INSTRUCTIONS FOR THE TASK: Every line of the data must be retyped exactly as it stands.

%%

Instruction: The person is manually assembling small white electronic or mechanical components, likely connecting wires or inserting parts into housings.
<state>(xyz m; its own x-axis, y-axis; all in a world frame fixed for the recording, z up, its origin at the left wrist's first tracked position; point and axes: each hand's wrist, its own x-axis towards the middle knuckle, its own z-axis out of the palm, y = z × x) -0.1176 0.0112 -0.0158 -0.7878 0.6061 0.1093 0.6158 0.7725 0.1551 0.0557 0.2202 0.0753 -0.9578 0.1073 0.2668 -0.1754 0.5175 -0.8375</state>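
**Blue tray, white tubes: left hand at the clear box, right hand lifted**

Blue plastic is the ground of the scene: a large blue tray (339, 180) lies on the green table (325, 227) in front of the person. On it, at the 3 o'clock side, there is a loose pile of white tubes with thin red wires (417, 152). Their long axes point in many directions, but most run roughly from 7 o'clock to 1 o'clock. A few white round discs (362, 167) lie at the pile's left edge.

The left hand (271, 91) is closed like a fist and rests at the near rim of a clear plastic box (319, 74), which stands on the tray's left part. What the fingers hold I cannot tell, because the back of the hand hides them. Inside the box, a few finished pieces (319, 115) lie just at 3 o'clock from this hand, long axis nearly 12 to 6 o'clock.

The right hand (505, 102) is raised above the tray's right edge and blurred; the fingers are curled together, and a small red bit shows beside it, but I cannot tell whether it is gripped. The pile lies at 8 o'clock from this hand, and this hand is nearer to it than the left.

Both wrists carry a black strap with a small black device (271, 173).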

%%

ANSWER SECTION:
Instruction: The person is manually assembling small white electronic or mechanical components, likely connecting wires or inserting parts into housings.
<state>(xyz m; its own x-axis, y-axis; all in a world frame fixed for the recording, z up, its origin at the left wrist's first tracked position; point and axes: each hand's wrist, its own x-axis towards the middle knuckle, its own z-axis out of the palm, y = z × x) -0.1176 0.0112 -0.0158 -0.7878 0.6061 0.1093 0.6158 0.7725 0.1551 0.0557 0.2202 0.0753 -0.9578 0.1073 0.2668 -0.1754 0.5175 -0.8375</state>
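**Blue tray, white tubes: left hand at the clear box, right hand lifted**

Blue plastic is the ground of the scene: a large blue tray (339, 180) lies on the green table (325, 227) in front of the person. On it, at the 3 o'clock side, there is a loose pile of white tubes with thin red wires (417, 152). Their long axes point in many directions, but most run roughly from 7 o'clock to 1 o'clock. A few white round discs (362, 167) lie at the pile's left edge.

The left hand (271, 91) is closed like a fist and rests at the near rim of a clear plastic box (319, 74), which stands on the tray's left part. What the fingers hold I cannot tell, because the back of the hand hides them. Inside the box, a few finished pieces (319, 115) lie just at 3 o'clock from this hand, long axis nearly 12 to 6 o'clock.

The right hand (505, 102) is raised above the tray's right edge and blurred; the fingers are curled together, and a small red bit shows beside it, but I cannot tell whether it is gripped. The pile lies at 8 o'clock from this hand, and this hand is nearer to it than the left.

Both wrists carry a black strap with a small black device (271, 173).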

Work on this exercise has been completed.